Activity
Extract, unchanged, every line from the top of the material below through the line with "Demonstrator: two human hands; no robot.", and no more.

Data extract
::::::::

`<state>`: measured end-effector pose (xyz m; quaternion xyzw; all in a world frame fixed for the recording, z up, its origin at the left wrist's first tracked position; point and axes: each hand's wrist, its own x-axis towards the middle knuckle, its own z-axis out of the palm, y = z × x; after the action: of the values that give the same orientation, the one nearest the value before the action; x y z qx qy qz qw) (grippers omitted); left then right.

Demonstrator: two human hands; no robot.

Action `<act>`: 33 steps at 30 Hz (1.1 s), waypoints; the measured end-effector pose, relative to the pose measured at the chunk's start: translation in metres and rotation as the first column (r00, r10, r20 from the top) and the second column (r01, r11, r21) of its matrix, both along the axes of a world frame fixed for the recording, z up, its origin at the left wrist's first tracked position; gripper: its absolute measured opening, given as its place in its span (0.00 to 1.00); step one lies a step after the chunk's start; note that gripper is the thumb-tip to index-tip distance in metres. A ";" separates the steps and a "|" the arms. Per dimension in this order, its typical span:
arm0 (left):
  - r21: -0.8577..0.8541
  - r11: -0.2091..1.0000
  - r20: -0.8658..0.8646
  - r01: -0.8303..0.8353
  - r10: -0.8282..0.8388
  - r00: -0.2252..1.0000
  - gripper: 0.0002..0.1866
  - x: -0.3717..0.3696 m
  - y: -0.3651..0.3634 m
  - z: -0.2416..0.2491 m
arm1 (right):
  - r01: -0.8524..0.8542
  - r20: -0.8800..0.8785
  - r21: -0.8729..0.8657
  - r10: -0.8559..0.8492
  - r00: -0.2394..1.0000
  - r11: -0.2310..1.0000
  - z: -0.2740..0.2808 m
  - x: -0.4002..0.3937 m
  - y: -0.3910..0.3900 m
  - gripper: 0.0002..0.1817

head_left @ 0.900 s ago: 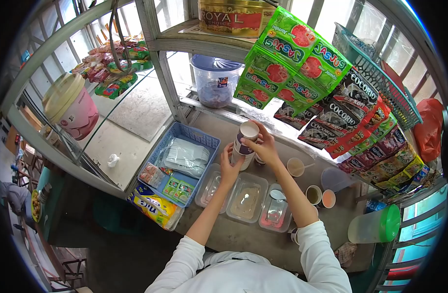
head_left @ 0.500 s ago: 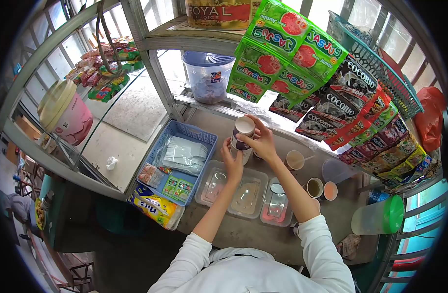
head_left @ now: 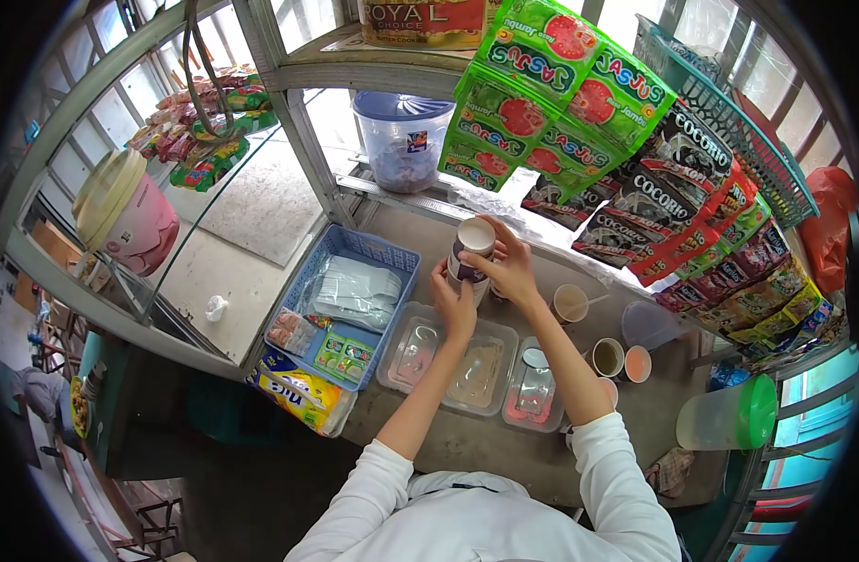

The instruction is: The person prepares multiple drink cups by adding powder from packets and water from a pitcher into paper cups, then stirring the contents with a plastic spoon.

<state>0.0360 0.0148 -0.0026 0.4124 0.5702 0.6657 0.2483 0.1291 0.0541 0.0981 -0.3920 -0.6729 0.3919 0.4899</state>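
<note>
Both hands are around a stack of paper cups (head_left: 476,238) with white insides and a dark printed band, at the back of the counter. My left hand (head_left: 456,302) is wrapped round the lower part of the stack. My right hand (head_left: 510,269) grips the upper cup from the right, its thumb across the dark band. How many cups are in the stack cannot be made out. Just in front of the hands lie a clear plastic container (head_left: 477,373) and a narrower container with pink contents (head_left: 533,405). A paper cup with a stirrer (head_left: 570,303) stands right of my right hand.
A blue basket (head_left: 399,258) holds wrapped white spoons and sachets. Cups of green drink (head_left: 607,357) and orange drink (head_left: 636,364) stand right. A green-lidded jar (head_left: 720,418) is farther right. Drink sachets (head_left: 589,94) hang over the back edge, near a blue-lidded tub (head_left: 404,145).
My hands remain on the cup stack. The upper cup and my left hand have shifted slightly to the right, and the whole view has moved a little.
</note>
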 end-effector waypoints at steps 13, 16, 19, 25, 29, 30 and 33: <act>0.032 0.999 0.076 0.027 -0.029 0.997 0.27 -0.001 0.004 -0.005 | 0.195 0.102 0.147 -0.211 0.972 0.970 0.061 -0.007 -0.007 0.39; 0.059 0.998 0.029 0.017 -0.019 0.999 0.27 -0.003 -0.001 -0.007 | 0.148 0.115 0.383 -0.206 0.972 0.912 0.054 -0.003 -0.015 0.38; 0.046 0.999 0.004 0.003 -0.003 1.000 0.27 -0.008 -0.019 -0.004 | 0.090 0.087 0.562 -0.166 0.982 0.822 0.040 0.004 -0.036 0.40; 0.119 0.937 0.528 0.328 -0.340 0.778 0.38 -0.010 -0.103 0.039 | 0.066 -0.337 0.362 0.065 0.939 0.930 0.020 0.006 -0.096 0.35; 0.373 0.849 0.283 0.374 -0.488 0.825 0.48 -0.010 -0.135 0.092 | -0.266 -0.563 -0.446 -0.036 0.826 0.855 0.038 0.012 -0.152 0.35; 0.367 0.854 0.212 0.367 -0.462 0.861 0.50 -0.012 -0.144 0.108 | -0.315 -0.563 -0.576 -0.085 0.822 0.755 0.045 0.013 -0.163 0.36; 0.383 0.850 0.155 0.363 -0.446 0.881 0.59 -0.017 -0.168 0.122 | -0.456 -0.596 -0.730 -0.149 0.789 0.509 0.066 0.011 -0.196 0.36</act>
<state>0.0191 -0.1527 0.1193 0.4779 0.3110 0.7312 0.3745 0.1402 -0.1421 0.1637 -0.3707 -0.2400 0.8132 0.3791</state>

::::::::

Reply
`<state>`: measured end-effector pose (xyz m; quaternion xyzw; all in a world frame fixed for the recording, z up, its origin at the left wrist's first tracked position; point and axes: each hand's wrist, its own x-axis towards the middle knuckle, its own z-axis out of the palm, y = z × x; after the action: of the values that give the same orientation, the one nearest the value before the action; x y z qx qy qz qw) (grippers omitted); left then right.

Demonstrator: two human hands; no robot.

The reply to this exercise is complete.